Lockheed Martin is also developing technology to support a mixed manned-unmanned convoy, through the Convoy Active Safety Technology (CAST) – a kit-based platform that can turn a conventional truck into an autonomous member of convoy with a push of a button. Utilizing the company’s developed AutoMate sensor and actuator kit, CAST enables the trucks operating in a convoy to maintain lateral and longitudinal position along the road and relative to the leading vehicle. Autonomously avoiding obstacles, and maintaining constant interval between vehicles, these robot trucks will improve convoy safety, security, survivability and sustainment, reducing crew fatigue, eliminate rear-end collisions. The system has already been integrated in FMTV and M915 vehicles, performing convoy operation of five vehicles.
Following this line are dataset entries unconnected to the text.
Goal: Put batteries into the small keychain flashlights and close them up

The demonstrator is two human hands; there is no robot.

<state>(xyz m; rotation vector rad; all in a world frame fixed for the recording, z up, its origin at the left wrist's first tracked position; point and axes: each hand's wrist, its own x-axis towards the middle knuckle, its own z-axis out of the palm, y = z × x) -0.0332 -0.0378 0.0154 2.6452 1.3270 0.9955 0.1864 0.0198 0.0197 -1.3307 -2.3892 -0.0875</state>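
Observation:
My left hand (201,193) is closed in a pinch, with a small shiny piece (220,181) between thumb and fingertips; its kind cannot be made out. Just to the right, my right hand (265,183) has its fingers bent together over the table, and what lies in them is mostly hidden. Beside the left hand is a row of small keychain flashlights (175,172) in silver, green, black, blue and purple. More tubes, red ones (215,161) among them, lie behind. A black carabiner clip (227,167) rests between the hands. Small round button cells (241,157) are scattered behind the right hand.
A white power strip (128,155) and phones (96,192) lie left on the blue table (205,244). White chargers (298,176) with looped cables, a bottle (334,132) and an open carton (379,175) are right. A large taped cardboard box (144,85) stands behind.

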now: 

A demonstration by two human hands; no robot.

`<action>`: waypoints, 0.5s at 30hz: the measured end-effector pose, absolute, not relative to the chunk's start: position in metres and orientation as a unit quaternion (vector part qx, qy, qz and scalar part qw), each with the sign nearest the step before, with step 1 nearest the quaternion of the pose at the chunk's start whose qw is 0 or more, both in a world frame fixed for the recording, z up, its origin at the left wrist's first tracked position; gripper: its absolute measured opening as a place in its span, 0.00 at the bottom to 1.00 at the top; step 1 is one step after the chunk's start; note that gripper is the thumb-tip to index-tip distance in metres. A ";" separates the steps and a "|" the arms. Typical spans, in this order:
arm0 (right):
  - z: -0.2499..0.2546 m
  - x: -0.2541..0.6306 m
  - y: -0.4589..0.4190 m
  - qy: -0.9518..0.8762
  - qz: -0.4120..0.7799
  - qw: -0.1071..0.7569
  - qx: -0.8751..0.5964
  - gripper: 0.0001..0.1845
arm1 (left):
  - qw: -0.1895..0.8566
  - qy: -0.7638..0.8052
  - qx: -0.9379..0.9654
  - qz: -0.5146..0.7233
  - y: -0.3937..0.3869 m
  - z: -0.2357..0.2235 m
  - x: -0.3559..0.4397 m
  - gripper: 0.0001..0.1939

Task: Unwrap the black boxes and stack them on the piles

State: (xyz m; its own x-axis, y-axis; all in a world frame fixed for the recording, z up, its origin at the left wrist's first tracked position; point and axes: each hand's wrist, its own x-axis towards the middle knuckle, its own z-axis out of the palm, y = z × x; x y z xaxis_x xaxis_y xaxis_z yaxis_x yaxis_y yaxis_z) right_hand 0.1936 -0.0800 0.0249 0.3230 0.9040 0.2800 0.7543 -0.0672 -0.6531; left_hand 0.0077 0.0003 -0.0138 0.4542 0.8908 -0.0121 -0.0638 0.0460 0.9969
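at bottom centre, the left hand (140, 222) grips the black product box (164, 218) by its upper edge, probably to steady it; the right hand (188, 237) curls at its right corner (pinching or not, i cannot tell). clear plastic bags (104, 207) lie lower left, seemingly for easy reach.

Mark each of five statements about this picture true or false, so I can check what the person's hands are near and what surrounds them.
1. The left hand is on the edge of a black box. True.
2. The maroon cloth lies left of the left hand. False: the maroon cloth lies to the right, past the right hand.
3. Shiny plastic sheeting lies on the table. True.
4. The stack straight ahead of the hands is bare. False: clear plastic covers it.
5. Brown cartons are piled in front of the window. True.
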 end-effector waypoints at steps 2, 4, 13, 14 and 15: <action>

CATS is designed to support movement at speeds of 50 mph on paved roads and 35 mph on dirt roads,  operate in day and night, under limited visibility conditions, and handle split autonomous and rejoin maneuvers, when required.

These vehicles were recently demonstrated their autonomous convoy mission capability at a three day Robotics Rodeo event organized by the U.S. Army III Corps at Ft. Hood, sponsored by the U.S. Army Tank Automotive Research, Development and Engineering Center (TARDEC). Some 30 companies participated in the demonstrations, which included remotely controlled, autonomous, leader-follower performance. Among the companies demonstrating such systems were Autonomous Solutions, teamed with Boeing on the development of a remotely controlled vehicle technology; Kairos Autonomi demonstrating the Pronto 4 Strap-on Autonomy System, converting an ordinary car into a tele-operated or semi-autonomous vehicle. TORC Technologies demonstrated how a convoy tele-operated lead vehicle can perform dynamically in a convoy protection missions, absorbing attacks of roadside bombs without risking human lives. SImilar man-unmanned teaming was also demonstrated by General Dynamics Robotics Systems.

For more coverage see Mark Rutherford‘s feature on CNET Military Tech News.

Photo below: a convoy comprising of three vehicles, two unmanned T2 light vehicles and an armored control platform, utilizing a modified Stryker demonstrates a combined manned-unmanned semi-autonomous operation during the AUVSI 2009 unmanned systems demonstration at Webster Field, August 2009. Photo: Defense Update.